Check the total number of parameters in a PyTorch model

Question:

How do I count the total number of parameters in a PyTorch model? Something similar to model.count_params() in Keras.

Asked By: Fábio Perez

||

Answers:

PyTorch doesn’t have a function to calculate the total number of parameters as Keras does, but it’s possible to sum the number of elements for every parameter group:

pytorch_total_params = sum(p.numel() for p in model.parameters())

If you want to calculate only the trainable parameters:

pytorch_total_params = sum(p.numel() for p in model.parameters() if p.requires_grad)

Answer inspired by this answer on PyTorch Forums.

Answered By: Fábio Perez

If you want to calculate the number of weights and biases in each layer without instantiating the model, you can simply load the raw file and iterate over the resulting collections.OrderedDict like so:

import torch


tensor_dict = torch.load('model.dat', map_location='cpu') # OrderedDict
tensor_list = list(tensor_dict.items())
for layer_tensor_name, tensor in tensor_list:
    print('Layer {}: {} elements'.format(layer_tensor_name, torch.numel(tensor)))

You’ll get something like

conv1.weight: 312
conv1.bias: 26
batch_norm1.weight: 26
batch_norm1.bias: 26
batch_norm1.running_mean: 26
batch_norm1.running_var: 26
conv2.weight: 2340
conv2.bias: 10
batch_norm2.weight: 10
batch_norm2.bias: 10
batch_norm2.running_mean: 10
batch_norm2.running_var: 10
fcs.layers.0.weight: 135200
fcs.layers.0.bias: 260
fcs.layers.1.weight: 33800
fcs.layers.1.bias: 130
fcs.batch_norm_layers.0.weight: 260
fcs.batch_norm_layers.0.bias: 260
fcs.batch_norm_layers.0.running_mean: 260
fcs.batch_norm_layers.0.running_var: 260
Answered By: Zhanwen Chen

Another possible solution with respect

def model_summary(model):
  print("model_summary")
  print()
  print("Layer_name"+"t"*7+"Number of Parameters")
  print("="*100)
  model_parameters = [layer for layer in model.parameters() if layer.requires_grad]
  layer_name = [child for child in model.children()]
  j = 0
  total_params = 0
  print("t"*10)
  for i in layer_name:
    print()
    param = 0
    try:
      bias = (i.bias is not None)
    except:
      bias = False  
    if not bias:
      param =model_parameters[j].numel()+model_parameters[j+1].numel()
      j = j+2
    else:
      param =model_parameters[j].numel()
      j = j+1
    print(str(i)+"t"*3+str(param))
    total_params+=param
  print("="*100)
  print(f"Total Params:{total_params}")       

model_summary(net)

This would give output similar to below

model_summary

Layer_name                          Number of Parameters
====================================================================================================

Conv2d(1, 6, kernel_size=(3, 3), stride=(1, 1))             60
Conv2d(6, 16, kernel_size=(3, 3), stride=(1, 1))            880
Linear(in_features=576, out_features=120, bias=True)        69240
Linear(in_features=120, out_features=84, bias=True)         10164
Linear(in_features=84, out_features=10, bias=True)          850
====================================================================================================
Total Params:81194
Answered By: Shashank Nigam

To get the parameter count of each layer like Keras, PyTorch has model.named_paramters() that returns an iterator of both the parameter name and the parameter itself.
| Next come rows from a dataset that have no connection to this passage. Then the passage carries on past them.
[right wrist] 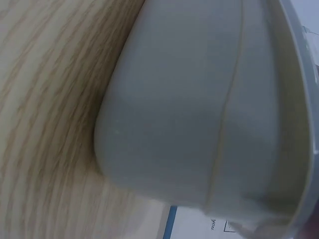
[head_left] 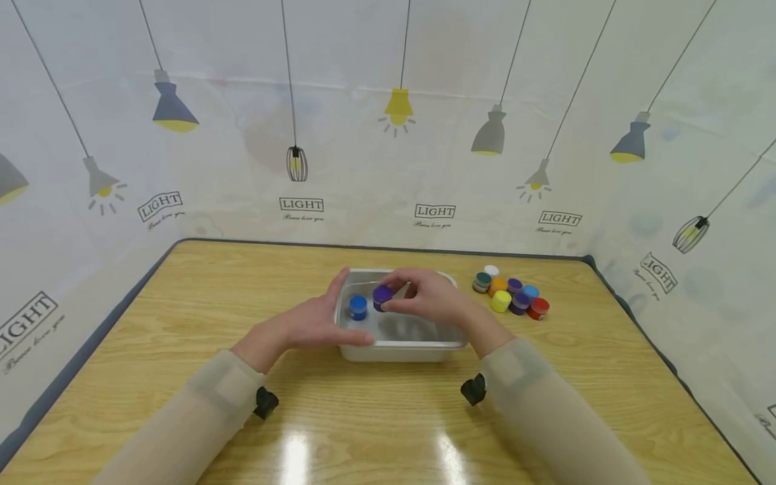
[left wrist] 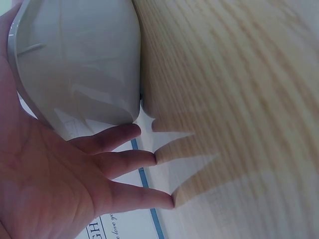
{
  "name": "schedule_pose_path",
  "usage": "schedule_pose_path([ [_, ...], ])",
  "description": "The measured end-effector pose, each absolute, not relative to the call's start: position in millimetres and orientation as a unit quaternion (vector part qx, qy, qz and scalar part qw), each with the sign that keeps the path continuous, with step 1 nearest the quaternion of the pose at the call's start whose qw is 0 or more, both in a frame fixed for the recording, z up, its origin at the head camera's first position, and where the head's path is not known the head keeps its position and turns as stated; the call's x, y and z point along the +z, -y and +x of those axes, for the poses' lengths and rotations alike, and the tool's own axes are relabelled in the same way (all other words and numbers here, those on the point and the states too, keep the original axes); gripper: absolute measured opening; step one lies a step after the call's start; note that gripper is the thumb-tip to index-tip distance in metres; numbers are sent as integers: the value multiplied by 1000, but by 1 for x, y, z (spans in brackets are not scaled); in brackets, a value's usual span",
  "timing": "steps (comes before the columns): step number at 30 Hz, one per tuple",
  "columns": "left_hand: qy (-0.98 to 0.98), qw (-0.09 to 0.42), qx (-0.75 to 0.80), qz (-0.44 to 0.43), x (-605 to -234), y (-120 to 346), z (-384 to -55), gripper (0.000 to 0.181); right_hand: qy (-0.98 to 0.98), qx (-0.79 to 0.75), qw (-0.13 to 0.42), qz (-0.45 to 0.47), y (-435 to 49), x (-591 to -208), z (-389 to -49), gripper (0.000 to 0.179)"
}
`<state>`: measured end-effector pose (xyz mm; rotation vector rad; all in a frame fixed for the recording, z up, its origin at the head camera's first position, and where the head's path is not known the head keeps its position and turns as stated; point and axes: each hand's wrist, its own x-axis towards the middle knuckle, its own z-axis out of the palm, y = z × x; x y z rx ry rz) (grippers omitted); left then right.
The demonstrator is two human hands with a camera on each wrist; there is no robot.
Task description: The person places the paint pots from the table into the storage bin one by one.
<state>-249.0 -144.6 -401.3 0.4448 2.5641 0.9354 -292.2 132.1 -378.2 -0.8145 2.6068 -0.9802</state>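
Observation:
A white rectangular metal basin (head_left: 394,351) stands on the table. Inside it, toward the left end, sits a small blue-lidded paint jar (head_left: 358,308). My right hand (head_left: 427,296) reaches over the basin and pinches a purple-lidded paint jar (head_left: 382,297) between thumb and fingers, just right of the blue one. At the basin's left end, my left hand (head_left: 309,323) rests against the rim, its thumb lying along the front edge. The left wrist view shows that hand's fingers (left wrist: 132,162) straight and spread beside the basin wall. Only the basin's outer wall (right wrist: 174,109) fills most of the right wrist view.
Right of the basin, several small paint jars stand in a cluster, among them a yellow one (head_left: 500,301), a red one (head_left: 538,308) and a dark green one (head_left: 481,282). Behind the wooden table (head_left: 242,269) hangs a lamp-patterned backdrop (head_left: 345,81).

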Motion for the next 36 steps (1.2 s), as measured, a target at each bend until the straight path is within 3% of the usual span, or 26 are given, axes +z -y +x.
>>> schedule_pose_path([
  [24, -911, 179, 332, 165, -402, 145, -248, 144, -865, -322, 205, -324, -99, -396, -300, 35],
  [36, -906, 180, 344, 167, -403, 144, -248, 146, -864, -298, 218, -341, -94, -403, -298, 38],
])
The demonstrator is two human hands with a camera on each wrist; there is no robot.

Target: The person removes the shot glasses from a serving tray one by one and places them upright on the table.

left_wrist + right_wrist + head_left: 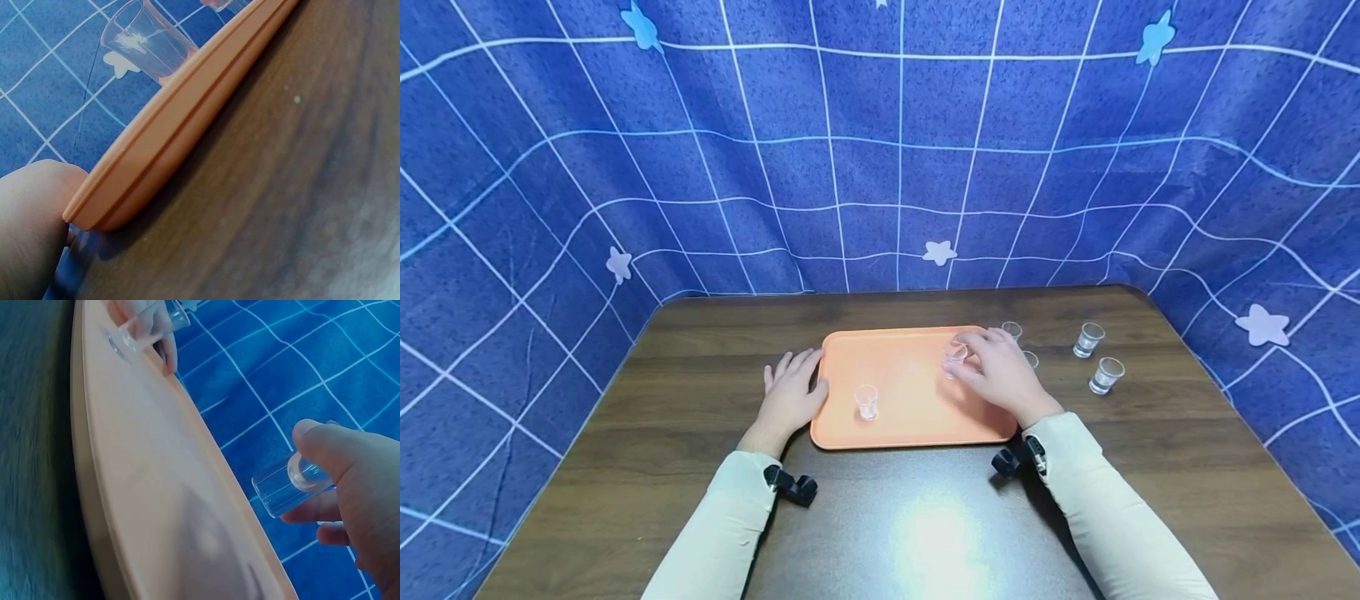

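Note:
An orange tray (910, 429) lies on the wooden table. In the head view, my right hand (1000, 371) pinches a small clear shot glass (955, 354) over the tray's right part. The right wrist view shows this shot glass (278, 487) between the thumb (325, 447) and fingers, apart from the tray surface. A second shot glass (867, 402) stands on the tray's left part. My left hand (790, 396) rests at the tray's left edge with its fingers extended. Its thumb touches the tray rim in the left wrist view.
To the tray's right stand two shot glasses, one farther back (1088, 340) and one nearer (1107, 376). Another glass (1011, 330) and one more rim (1032, 359) show behind my right hand, partly hidden. A blue curtain (865, 167) with white lines hangs around the table.

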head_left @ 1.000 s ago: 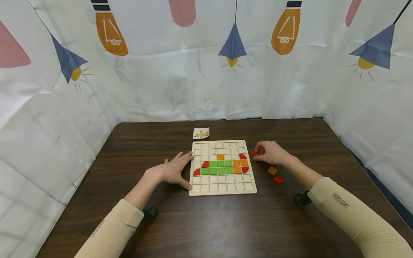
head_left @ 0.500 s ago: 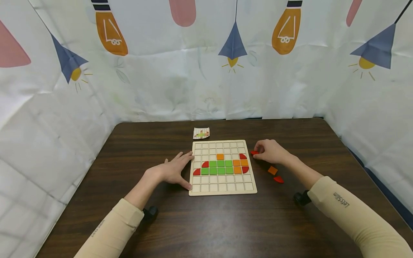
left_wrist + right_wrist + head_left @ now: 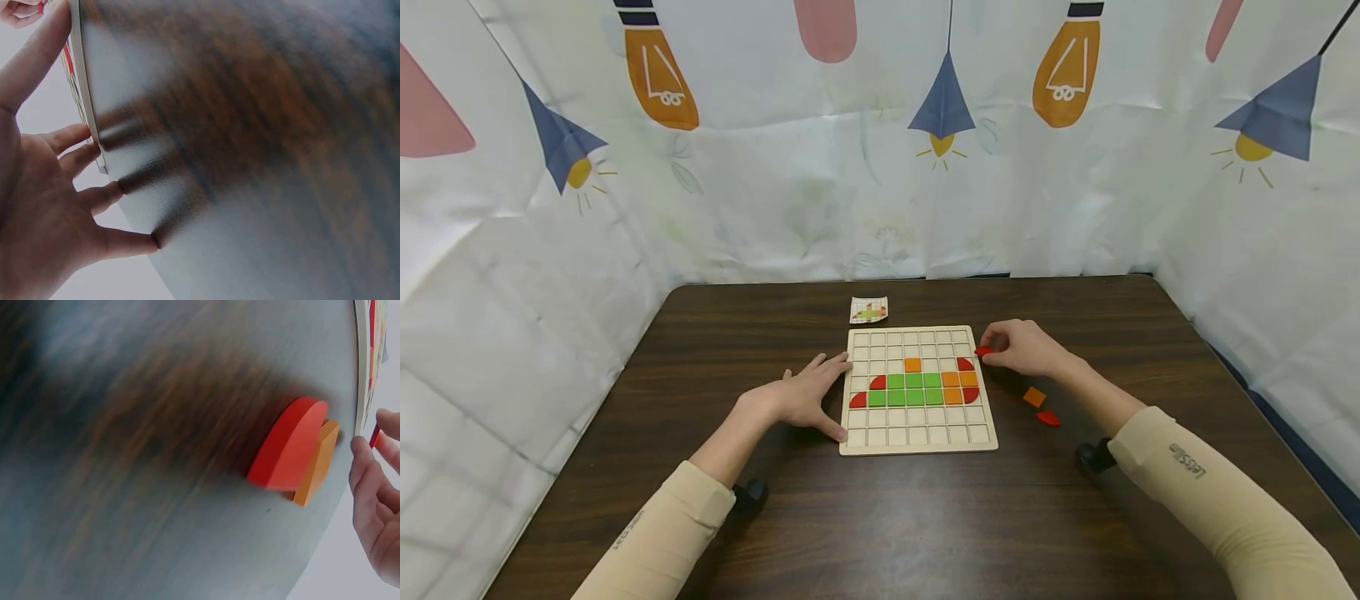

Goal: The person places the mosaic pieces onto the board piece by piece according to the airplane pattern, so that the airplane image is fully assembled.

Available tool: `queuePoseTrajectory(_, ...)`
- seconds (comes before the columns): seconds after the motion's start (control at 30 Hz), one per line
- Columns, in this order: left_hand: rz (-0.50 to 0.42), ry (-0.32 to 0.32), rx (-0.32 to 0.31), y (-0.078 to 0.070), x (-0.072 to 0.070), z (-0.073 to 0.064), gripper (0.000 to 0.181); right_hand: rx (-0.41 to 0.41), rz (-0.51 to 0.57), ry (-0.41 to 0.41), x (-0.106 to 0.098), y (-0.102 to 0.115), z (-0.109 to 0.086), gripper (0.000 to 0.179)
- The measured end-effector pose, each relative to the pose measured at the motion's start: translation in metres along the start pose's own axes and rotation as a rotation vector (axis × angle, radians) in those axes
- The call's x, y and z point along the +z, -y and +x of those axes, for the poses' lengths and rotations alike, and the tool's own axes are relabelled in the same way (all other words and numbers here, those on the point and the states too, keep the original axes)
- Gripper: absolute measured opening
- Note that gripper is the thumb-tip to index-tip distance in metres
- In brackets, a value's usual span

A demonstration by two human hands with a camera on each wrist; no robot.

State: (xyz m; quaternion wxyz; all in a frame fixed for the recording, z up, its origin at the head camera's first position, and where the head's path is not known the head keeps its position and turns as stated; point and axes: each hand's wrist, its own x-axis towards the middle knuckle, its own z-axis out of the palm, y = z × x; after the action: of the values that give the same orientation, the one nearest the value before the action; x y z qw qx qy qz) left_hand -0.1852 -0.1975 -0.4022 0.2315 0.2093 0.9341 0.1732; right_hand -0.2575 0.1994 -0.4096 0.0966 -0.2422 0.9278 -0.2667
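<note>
A pale wooden grid board point(image 3: 917, 438) lies on the dark table, with green, orange and red tiles set in its middle rows. My left hand point(image 3: 801, 398) is spread at the board's left side, thumb and fingertips at its edge. In the left wrist view the fingers of that hand point(image 3: 62, 200) are straight and apart. Just off the board's upper right edge, my right hand point(image 3: 1025, 347) pinches a red tile point(image 3: 982, 352) between thumb and fingers. The right wrist view shows this red tile point(image 3: 375, 436) edge-on at the fingertips.
A loose orange square tile point(image 3: 1034, 397) and a red quarter-round tile point(image 3: 1048, 417) lie on the table point(image 3: 917, 525) right of the board. Behind the board is a small pattern card point(image 3: 868, 310). A printed white curtain point(image 3: 790, 225) surrounds the table's far side.
My right hand has moved left with the red tile, bringing it to the board's right edge. The left hand has stayed in place.
</note>
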Motion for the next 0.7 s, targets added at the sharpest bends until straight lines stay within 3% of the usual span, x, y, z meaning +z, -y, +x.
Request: queuePoseTrajectory(0.7, -0.003, 0.005, -0.001, 0.000, 0.000, 0.000, 0.117, -0.013, 0.156, 0.021, 0.013, 0.030, 0.027, 0.023)
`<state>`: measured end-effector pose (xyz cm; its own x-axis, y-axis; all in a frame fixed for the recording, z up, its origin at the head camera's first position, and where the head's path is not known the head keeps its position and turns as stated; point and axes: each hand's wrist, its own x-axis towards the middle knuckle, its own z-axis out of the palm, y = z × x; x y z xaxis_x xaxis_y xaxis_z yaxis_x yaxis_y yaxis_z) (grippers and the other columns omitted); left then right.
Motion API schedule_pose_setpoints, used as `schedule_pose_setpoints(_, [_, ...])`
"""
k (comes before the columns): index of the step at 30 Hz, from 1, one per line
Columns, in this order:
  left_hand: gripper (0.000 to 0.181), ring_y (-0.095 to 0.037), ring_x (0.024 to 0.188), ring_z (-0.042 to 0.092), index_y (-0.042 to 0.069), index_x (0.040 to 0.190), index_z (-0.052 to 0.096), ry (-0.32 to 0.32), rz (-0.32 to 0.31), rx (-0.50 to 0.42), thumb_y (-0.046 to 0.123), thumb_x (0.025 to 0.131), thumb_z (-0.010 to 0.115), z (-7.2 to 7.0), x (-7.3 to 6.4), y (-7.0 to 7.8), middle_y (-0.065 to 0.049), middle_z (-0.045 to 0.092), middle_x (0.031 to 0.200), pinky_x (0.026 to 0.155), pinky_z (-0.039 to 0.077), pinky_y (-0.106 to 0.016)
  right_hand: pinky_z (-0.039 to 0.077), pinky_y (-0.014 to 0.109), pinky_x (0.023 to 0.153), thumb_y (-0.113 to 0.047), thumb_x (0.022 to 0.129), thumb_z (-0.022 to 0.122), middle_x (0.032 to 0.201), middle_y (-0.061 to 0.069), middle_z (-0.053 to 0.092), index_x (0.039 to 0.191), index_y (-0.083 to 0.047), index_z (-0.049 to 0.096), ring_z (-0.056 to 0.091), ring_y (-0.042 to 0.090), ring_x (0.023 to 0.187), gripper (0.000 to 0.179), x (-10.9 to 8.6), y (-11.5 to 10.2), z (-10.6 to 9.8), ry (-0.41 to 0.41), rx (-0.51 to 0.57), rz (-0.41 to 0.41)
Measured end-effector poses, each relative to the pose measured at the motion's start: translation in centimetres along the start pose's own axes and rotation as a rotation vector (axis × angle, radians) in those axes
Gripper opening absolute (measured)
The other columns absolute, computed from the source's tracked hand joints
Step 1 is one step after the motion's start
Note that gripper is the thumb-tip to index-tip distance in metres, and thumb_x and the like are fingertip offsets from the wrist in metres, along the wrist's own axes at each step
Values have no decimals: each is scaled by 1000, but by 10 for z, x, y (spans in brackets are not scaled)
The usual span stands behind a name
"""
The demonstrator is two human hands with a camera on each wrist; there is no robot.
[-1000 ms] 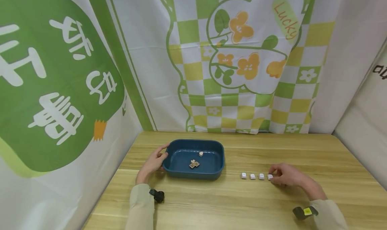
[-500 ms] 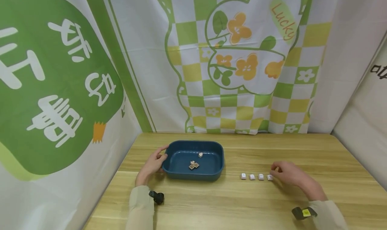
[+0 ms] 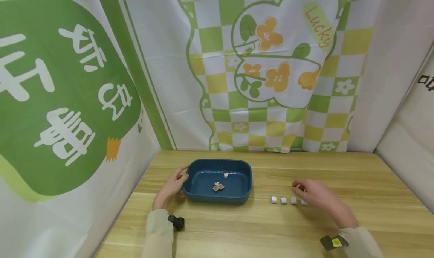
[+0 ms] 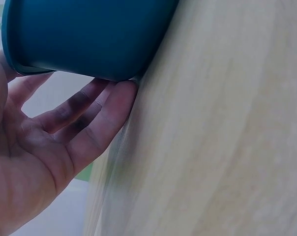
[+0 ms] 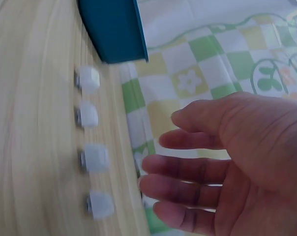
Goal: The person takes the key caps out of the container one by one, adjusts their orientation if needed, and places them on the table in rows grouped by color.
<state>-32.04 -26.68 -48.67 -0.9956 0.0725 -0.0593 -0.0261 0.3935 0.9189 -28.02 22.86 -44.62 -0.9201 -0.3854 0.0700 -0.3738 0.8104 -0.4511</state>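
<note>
1. White keycaps (image 3: 283,200): 4, on the table (image 3: 230,231), in a row running left to right, right of the tray (image 3: 217,200).
2. Right hand (image 3: 318,194): nearer, at the row's right end; fingers loosely bent, nothing held.
3. Left hand (image 3: 172,184): fingertips against the tray's left end.

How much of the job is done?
Done, it seems: four white pieces stand in a row on the table. In hand: the left hand holds the blue bin; the right hand is empty, near the row. Still to do, perhaps: the small pieces inside the bin.
</note>
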Motion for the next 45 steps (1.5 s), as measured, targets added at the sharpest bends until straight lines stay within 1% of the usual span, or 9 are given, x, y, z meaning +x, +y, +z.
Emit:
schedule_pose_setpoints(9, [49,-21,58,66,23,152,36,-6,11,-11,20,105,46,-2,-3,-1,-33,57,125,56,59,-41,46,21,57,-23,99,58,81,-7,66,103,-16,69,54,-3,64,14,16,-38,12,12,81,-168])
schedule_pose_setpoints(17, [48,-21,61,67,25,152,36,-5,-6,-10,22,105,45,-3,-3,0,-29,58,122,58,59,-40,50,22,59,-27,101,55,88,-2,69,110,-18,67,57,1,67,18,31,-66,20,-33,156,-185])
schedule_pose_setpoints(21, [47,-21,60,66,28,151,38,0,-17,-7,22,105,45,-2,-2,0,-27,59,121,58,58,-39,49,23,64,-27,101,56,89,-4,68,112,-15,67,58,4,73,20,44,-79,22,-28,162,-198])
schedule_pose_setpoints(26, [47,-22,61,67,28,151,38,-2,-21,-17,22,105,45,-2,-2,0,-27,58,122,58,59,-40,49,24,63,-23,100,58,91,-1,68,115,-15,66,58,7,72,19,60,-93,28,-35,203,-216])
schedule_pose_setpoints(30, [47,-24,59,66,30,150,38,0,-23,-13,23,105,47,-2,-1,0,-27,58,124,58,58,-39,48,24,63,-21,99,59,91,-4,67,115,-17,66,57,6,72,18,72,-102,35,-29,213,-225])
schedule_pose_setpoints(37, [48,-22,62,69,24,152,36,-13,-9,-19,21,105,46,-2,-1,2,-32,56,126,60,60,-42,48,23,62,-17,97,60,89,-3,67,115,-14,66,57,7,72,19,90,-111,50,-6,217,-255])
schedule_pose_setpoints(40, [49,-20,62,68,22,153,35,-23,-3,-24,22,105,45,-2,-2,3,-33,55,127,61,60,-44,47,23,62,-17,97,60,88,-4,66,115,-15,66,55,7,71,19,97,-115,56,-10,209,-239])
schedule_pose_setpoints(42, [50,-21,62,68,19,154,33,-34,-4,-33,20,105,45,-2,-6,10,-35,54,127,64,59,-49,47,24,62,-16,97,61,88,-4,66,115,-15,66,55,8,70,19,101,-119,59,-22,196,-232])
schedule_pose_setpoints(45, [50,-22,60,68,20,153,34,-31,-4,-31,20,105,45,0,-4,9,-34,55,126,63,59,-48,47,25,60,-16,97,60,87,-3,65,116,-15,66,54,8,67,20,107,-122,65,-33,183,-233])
Example:

from prettytable import PrettyTable

def count_parameters(model):
    table = PrettyTable(["Modules", "Parameters"])
    total_params = 0
    for name, parameter in model.named_parameters():
        if not parameter.requires_grad: continue
        params = parameter.numel()
        table.add_row([name, params])
        total_params+=params
    print(table)
    print(f"Total Trainable Params: {total_params}")
    return total_params
    
count_parameters(net)

Example output:

+-------------------+------------+
|      Modules      | Parameters |
+-------------------+------------+
| embeddings.weight |   922866   |
|    conv1.weight   |  1048576   |
|     conv1.bias    |    1024    |
|     bn1.weight    |    1024    |
|      bn1.bias     |    1024    |
|    conv2.weight   |  2097152   |
|     conv2.bias    |    1024    |
|     bn2.weight    |    1024    |
|      bn2.bias     |    1024    |
|    conv3.weight   |  2097152   |
|     conv3.bias    |    1024    |
|     bn3.weight    |    1024    |
|      bn3.bias     |    1024    |
|    lin1.weight    |  50331648  |
|     lin1.bias     |    512     |
|    lin2.weight    |   265728   |
|     lin2.bias     |    519     |
+-------------------+------------+
Total Trainable Params: 56773369
Answered By: Thong Nguyen

To avoid double counting shared parameters, use torch.Tensor.data_ptr. E.g.:

sum(dict((p.data_ptr(), p.numel()) for p in model.parameters()).values())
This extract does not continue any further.